Genoways is right. The least we can do —- the very, very least —- is to support the lit journal community that all of us submit work to on a regular basis. If you think getting a piece of work accepted now is hard, just think how much harder it will be when all these journals shut down. Butter your own bread, folks. Or at least use that cable TV money to buy books and literary journals; you have a hundred TV channels to watch and nothing is ever on anyway. Invest in your future; read a lit journal instead.

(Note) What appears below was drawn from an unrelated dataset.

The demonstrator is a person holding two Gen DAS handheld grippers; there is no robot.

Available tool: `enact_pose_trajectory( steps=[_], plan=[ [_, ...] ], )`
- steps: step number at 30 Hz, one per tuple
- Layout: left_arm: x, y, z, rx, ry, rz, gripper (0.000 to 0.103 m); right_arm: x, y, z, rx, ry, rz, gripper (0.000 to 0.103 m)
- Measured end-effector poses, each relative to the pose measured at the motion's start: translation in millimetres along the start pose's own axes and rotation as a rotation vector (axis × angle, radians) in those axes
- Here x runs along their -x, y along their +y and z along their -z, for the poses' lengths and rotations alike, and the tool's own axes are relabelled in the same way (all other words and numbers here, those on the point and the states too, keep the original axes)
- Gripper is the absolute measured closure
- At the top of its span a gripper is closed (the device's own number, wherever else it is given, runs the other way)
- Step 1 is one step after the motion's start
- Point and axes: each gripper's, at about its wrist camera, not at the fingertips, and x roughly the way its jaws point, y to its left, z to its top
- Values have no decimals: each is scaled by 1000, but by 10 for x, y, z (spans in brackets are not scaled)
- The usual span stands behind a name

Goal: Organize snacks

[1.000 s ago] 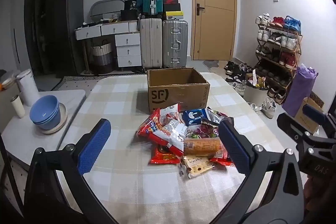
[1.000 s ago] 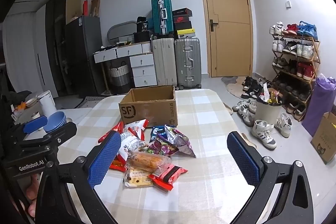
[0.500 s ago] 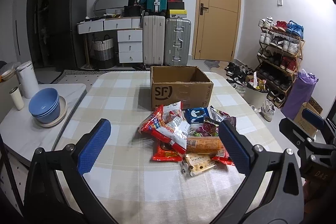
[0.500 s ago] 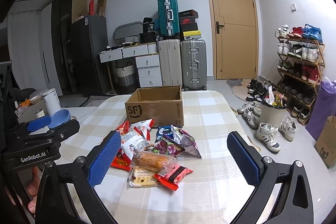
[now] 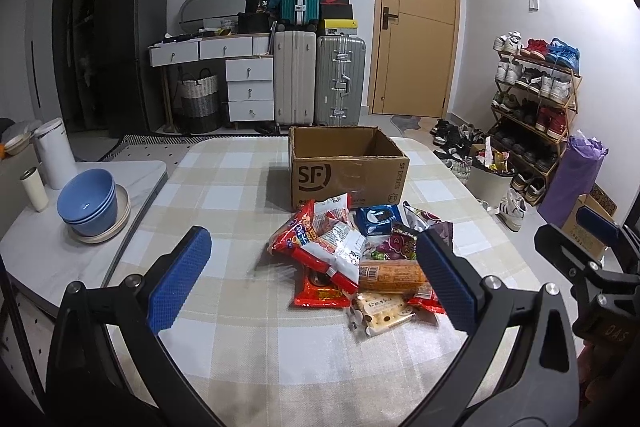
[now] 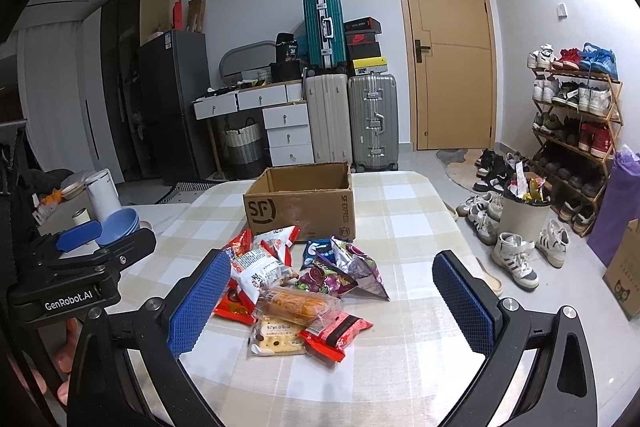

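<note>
Your left gripper (image 5: 312, 281) and right gripper (image 6: 332, 301) both gape wide, holding nothing, above the snack pile (image 5: 360, 259) beside the seemingly empty SF cardboard box (image 5: 346, 167).

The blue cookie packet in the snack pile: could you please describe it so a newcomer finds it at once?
Find the open cardboard box on the checked table. Snacks lie heaped before it. The blue cookie packet lies nearest the box's front, the pile's only blue wrapper.
</note>
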Motion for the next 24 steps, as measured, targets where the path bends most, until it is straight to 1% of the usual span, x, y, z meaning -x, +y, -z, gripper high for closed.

It's rarely the case that writers are squandering their money in such easy ways. Mike and I don't pay for cable, have a strictly limited food and beverage budget, and we consider a trip to Starbucks a once-a-year, clip-a-coupon date. Most writers I know don't pay for these things either, or they sacrifice two for the one, and more often than not the only purchase they truly allow themselves is a modest amount of books. It's the one purchase that seems to alleviate the near-constant sense of fiscal panic and self-denial that struggling writers feel. Especially given that books and journals are still comparatively very cheap. $10 for a Indiana Review or a NoColony or a Keyhole or aPuerto del Sol is a great deal. $14 for a VQR or $17 for a Tin House is also a great deal.

It's simply wrong to say that writers aren't reading. They aren't subscribing--not like they used to. And it's not because they're lazy, or selfish, or stingy, but because there's a finite amount of money and a ever-growing amount of choice. Such a circumstance demands spending money conservatively. For my money, the subscription model is outdated and makes sense only if you really like the publication, if it's really earned your trust, and if it shows itself relentlessly committed to keeping the same standards of quality and innovation. Otherwise, I say buy the individual issues that market themselves best to what you want to read. Many magazines make this way too difficult; concerned as they are with the mantra of subscription, they bury their links and pricing information for single issues. When I was looking for single issue prices for the list of mags above, half of them made it very easy and half of them made it unreasonably hard. Why would publishers place less emphasis on their individual issues than their general operation? Individual issues have better potential to attract readers. For instance, Mike and I bought the Fantastic Women issue of Tin House a few months back. It is an incredible issue; I'd recommend it to anybody, but I'm there for those writers; I wouldn't necessarily take it as an indication that I should subscribe to the whole magazine. However, that single issue bought the entire operation some trust from me, and next time I'm looking for a specific something, I'm more likely to go there first. It's no mark against Tin House; a magazine doesn't owe me an issue that makes my jaw drop every time. But I reserve the right, in this economy, to make smart decisions and to only pay for what I can't live without. I'm a writer, and a reader, so there's a lot that fits that category. Might as well spread the wealth around.

As a final confession, and to be perhaps more open about where I'm coming from, I had a subscription to The New Yorker for one year. I papered my apartment walls with the covers, and I have never renewed.